In our own trading, we enforce this balance on our own. This site includes a handful of popular buy & hold strategies that members can include in their custom model portfolios. We’ve also built an entire sister site BetterBuyAndHold.com dedicated to creating buy & hold portfolios that are optimized for today’s low interest rate environment.
The important takeaway is that just looking at strategy performance from 30,000 feet is insufficient. We must also consider how the strategy is going to “feel” trading month in and month out, because try as we may to control it, we’re all guilty of sometimes being rash and short-sighted.
Other strategy highlights:
- The strategy has been relatively tax efficient, with 92% of profits coming from long-term capital gains or dividends. I suspect that number would be closer to 100% without the “relative momentum” portion of the trend-following component (learn why). Members, see the Tax Analysis report for a complete breakdown.
- Members, be sure to also check out the Alternate Trading Day analysis for this strategy. Executing at month-end has underperformed all other potential trading days. This indicates a bit of bad “timing luck” in these results, meaning that the true strategy performance (likely a better indicator of out of sample performance) is probably better than what we’ve shown here (read more).
Thank you to Movement Capital for the opportunity to put their Composite Strategy to the test. It takes guts to make your strategy rules open to the public. It takes even more guts to ask an independent 3rd party like AllocateSmartly to put those strategy rules to the test. Movement Capital is doing outstanding work in asset allocation analysis, and we highly encourage you follow them now.
We invite you to become a member for about a $1 a day, or take our platform for a test drive with a free limited membership. Put the industry’s best tactical asset allocation strategies to the test, combine them into your own custom portfolio, and then track them in near real-time. Have questions? Learn more about what we do, check out our FAQs or contact us.

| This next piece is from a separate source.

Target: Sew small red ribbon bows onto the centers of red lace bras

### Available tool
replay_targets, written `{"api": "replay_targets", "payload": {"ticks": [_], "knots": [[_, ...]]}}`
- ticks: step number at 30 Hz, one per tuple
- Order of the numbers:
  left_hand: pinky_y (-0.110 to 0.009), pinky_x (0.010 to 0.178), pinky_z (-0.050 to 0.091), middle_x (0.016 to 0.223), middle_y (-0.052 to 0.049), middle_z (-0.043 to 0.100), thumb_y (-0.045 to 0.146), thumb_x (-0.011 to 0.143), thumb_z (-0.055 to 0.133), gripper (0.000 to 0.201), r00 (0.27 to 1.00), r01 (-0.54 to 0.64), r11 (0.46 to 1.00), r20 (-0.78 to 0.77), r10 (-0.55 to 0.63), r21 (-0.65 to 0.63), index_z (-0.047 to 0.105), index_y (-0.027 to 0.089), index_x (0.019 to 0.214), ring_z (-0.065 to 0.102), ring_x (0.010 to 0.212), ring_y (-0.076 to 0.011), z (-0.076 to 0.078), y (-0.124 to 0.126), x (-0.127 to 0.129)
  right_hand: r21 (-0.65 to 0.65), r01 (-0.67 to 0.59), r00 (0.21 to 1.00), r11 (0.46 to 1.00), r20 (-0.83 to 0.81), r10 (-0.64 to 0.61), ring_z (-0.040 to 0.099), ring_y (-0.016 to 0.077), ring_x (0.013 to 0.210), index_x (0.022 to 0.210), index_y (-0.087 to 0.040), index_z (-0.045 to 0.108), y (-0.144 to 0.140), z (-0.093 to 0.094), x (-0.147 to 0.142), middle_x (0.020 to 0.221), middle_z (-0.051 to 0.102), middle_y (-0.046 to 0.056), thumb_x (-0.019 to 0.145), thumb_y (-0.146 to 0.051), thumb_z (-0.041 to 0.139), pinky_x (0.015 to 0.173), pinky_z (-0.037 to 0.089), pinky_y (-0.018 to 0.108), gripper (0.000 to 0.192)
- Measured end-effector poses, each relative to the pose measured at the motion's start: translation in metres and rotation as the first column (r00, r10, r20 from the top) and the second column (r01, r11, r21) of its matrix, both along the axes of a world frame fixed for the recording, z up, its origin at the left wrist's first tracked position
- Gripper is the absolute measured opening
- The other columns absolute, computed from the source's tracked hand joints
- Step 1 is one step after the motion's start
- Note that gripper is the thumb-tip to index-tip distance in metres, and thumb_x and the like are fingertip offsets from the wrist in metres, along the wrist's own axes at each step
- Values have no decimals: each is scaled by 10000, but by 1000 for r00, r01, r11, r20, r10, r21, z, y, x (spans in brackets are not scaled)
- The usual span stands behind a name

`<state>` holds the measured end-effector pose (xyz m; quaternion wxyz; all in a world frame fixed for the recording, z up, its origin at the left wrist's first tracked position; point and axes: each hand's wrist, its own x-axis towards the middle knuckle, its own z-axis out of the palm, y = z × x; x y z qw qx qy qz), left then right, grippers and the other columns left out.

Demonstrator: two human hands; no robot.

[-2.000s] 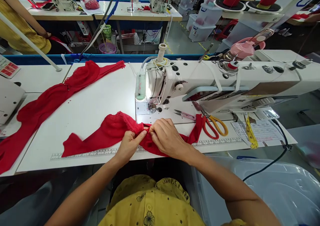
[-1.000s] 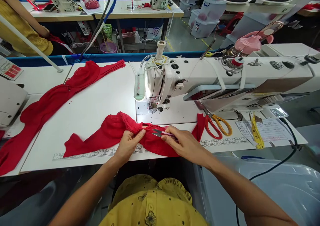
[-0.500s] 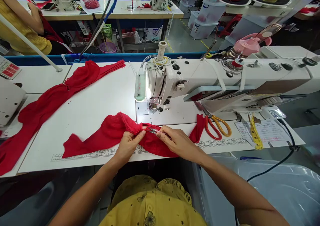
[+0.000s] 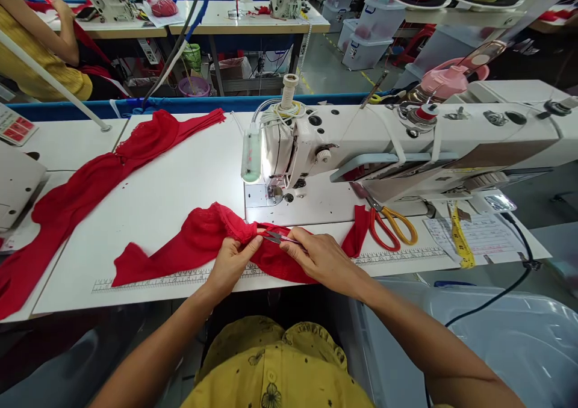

While we’ve captured the spirit of the strategy here, we’ve modified the original rules in consultation with the author in order to fit the standardized approach we take on this site. Over the long-term we would expect both to perform similarly, but they could diverge significantly in the short-term.
- The strategy as originally designed calls for the Vanguard ETFs VTI, VXUS, VGIT, VTIP. We’ve replaced these with SPY, EFA, IEF, TIP (read why). IEF/TIP are of longer duration than VGIT/VTIP, leading to an increase in volatility. While we generally like to do a better job matching authors’ asset choices, it’s difficult to justify adding the slightly shorter duration alternatives for a single strategy.
- The strategy was not originally designed to be a monthly strategy. It rebalances weekly but freezes the strategy’s position for 30 days after a new trade to avoid wash sales. We’ve opted to instead take the monthly approach to match other strategies that we track and allow for “alternate trading day” analysis.
- Note that this represents Movement Capital’s baseline strategy, and in practice, exposure to various elements of the composite strategy is scaled up or down based on an individual’s investment horizon and risk tolerance. Learn more.
Results do not include TIPS exposure (TIP) prior to 1973 due to a lack of accurate asset data. During this period, we’ve replaced allocation to TIPS with intermediate-term US Treasuries (IEF).